Detective Garda Jason Wallace outlined how the deaths of Michael Coleman and Liam Coffey, both aged 22, at a rented house at Abbey Lane in Kinsale on September 10, 2012, sparked a major investigation into the source of the fatal consignment, and an unprecedented campaign to get the batch off the streets.
David McGrath, aged 25, and John O’Dwyer, aged 26, both with an address at 23 Roman St, Cork, David Maguire, aged 31, of 8 Harley Court, Togher, Cork, and Victoria McCormack, aged 22, of Cornmill apartments, Connell St, Cork, all pleaded guilty to a drug supply charge arising out of the case.
All four defendants admitted having a powder containing MDMA (or ecstasy powder) and another drug known as PMMA or paramethyoxymethylamphetamine, for sale or supply at different locations in Cork city on various dates between September 7 and 10, 2012.
Det Garda Wallace said all four were links in the chain of supply which saw the lethal powder being bought and consumed by Mr Coffey and Mr Coleman.
Both deceased men, who were originally from Co Waterford, were pronounced dead by a local GP at Mr Coleman’s rented house at Abbey Lane in Kinsale.
The GP, paramedics and gardaí had been called by Mr Coleman’s girlfriend Ciara Drummey after both men took ill after ingesting the lethal mixture of MDMA and PMMA.
Det Garda Wallace said that all four defendants were not aware at the time that the mixture contained PMMA, which is slower acting than MDMA but highly toxic.
Gardaí began an investigation and established that Mr Coffey had contacted McGrath a week previously looking for 3 grammes of powdered ecstasy, known on the street as Mandy.
McGrath was sharing a flat at the time in Roman St in Cork with O’Dwyer, who contacted McCormack, who in turn contacted Maguire, to obtain some of the drug to supply O’Dwyer.
Maguire sold an ounce — approximately 28gms — of the drug to McCormack for €1,100 and she in turn sold a half ounce of the drug — approximately 14gms — to O’Dwyer for €700.
O’Dwyer then sold 3 grammes of the drug to McGrath for €240 and he in turn sold it to Mr Coffey for €240 in line with a street value of €80 a gramme, said Det Garda Wallace.
McGrath, who also sold 3gms of cannabis resin for €50 to Mr Coffey, was deeply shocked when he learned what had happened to the two deceased as he knew them both.
McGrath, O’Dwyer and McCormack all co-operated fully with gardaí when they were identified as being part of the supply chain for the drug to the two dead men, the court heard.
Det Garda Wallace said Maguire didn’t identify his supplier but he did help gardaí recover the remainder of the batch after the HSE issued a public health warning about the drug.
The court heard neither McGrath, O’Dwyer nor McCormack had any previous convictions, while Maguire had a previous conviction for drug dealing dating back to 2003.
McGrath, a native of Waterford, was the only one to know the deceased even though they were not in his immediate circle of friends.
Judge Donagh McDonagh said he wanted to consider the evidence and various reports submitted on behalf of the defendants and he remanded all four in custody until tomorrow.
Barristers for the four accused expressed deep remorse to the families of the dead men for the parts they played in supplying the drugs.
Siobhán Lankford, defending McGrath, asked for a suspended sentence saying society would not benefit from him being jailed.
Ben Shorten, defending O’Dwyer, quoted his client’s comment to gardaí, “I hate that I played a part in this.
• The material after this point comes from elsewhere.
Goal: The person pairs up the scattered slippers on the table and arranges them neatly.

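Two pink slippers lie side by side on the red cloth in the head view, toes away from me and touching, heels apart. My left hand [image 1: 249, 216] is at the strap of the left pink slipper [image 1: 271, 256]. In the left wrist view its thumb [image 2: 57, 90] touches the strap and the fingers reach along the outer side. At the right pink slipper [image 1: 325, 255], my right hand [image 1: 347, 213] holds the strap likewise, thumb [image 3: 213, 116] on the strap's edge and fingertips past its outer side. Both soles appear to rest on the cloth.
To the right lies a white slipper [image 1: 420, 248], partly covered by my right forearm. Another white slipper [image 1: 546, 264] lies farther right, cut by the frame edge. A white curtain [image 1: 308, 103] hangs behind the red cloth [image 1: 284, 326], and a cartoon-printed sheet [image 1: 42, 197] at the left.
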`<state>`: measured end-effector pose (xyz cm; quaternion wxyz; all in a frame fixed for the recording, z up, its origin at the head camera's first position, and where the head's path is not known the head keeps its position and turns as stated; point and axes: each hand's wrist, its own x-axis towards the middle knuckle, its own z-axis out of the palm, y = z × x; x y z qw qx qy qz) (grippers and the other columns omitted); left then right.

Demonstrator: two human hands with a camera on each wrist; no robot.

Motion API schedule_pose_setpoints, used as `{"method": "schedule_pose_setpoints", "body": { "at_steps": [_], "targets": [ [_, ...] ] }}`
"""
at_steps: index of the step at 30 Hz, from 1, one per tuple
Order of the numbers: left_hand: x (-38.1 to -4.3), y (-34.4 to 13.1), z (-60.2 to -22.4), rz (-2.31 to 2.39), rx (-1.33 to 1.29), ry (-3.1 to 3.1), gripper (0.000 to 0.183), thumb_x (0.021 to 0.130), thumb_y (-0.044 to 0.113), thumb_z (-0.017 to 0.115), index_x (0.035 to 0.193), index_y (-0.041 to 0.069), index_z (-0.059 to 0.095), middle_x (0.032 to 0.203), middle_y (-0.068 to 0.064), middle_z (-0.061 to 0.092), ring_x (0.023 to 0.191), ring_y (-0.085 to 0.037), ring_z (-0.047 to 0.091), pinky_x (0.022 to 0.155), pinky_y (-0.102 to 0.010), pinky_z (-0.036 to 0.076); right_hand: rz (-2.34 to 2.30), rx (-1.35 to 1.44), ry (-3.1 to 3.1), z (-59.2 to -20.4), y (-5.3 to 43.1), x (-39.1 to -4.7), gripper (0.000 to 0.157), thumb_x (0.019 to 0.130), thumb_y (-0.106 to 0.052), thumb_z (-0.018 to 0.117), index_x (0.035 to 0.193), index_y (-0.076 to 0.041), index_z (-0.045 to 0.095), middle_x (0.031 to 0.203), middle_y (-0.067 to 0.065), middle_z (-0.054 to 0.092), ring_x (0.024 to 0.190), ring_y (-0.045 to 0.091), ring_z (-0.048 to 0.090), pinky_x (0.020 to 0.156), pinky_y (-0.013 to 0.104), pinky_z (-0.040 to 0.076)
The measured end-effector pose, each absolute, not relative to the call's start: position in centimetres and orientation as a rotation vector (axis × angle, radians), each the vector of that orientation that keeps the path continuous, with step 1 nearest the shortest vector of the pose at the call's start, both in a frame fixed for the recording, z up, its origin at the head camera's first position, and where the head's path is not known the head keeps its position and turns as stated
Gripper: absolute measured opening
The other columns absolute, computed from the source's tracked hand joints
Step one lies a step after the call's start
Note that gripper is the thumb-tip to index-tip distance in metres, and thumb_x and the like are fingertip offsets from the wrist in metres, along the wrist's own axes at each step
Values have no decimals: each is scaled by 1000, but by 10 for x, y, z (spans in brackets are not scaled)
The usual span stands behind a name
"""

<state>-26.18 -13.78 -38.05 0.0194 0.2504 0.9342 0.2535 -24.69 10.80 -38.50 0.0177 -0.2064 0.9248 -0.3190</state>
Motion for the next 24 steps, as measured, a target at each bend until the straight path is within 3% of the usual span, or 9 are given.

I was too stupid and blind to think anything bad could happen.”
Ray Boland, defending McCormack, said she and her friends consumed some of the same drugs that she supplied and they suffered only minor ill-effects.
Donal McCarthy, defending Maguire, acknowledged that his client had previous convictions but said he had played a very unusual and exceptional role in co-operating with gardaí, not in naming others, but in ensuring that a larger quantity of the fatal drug was in effect surrendered to gardaí.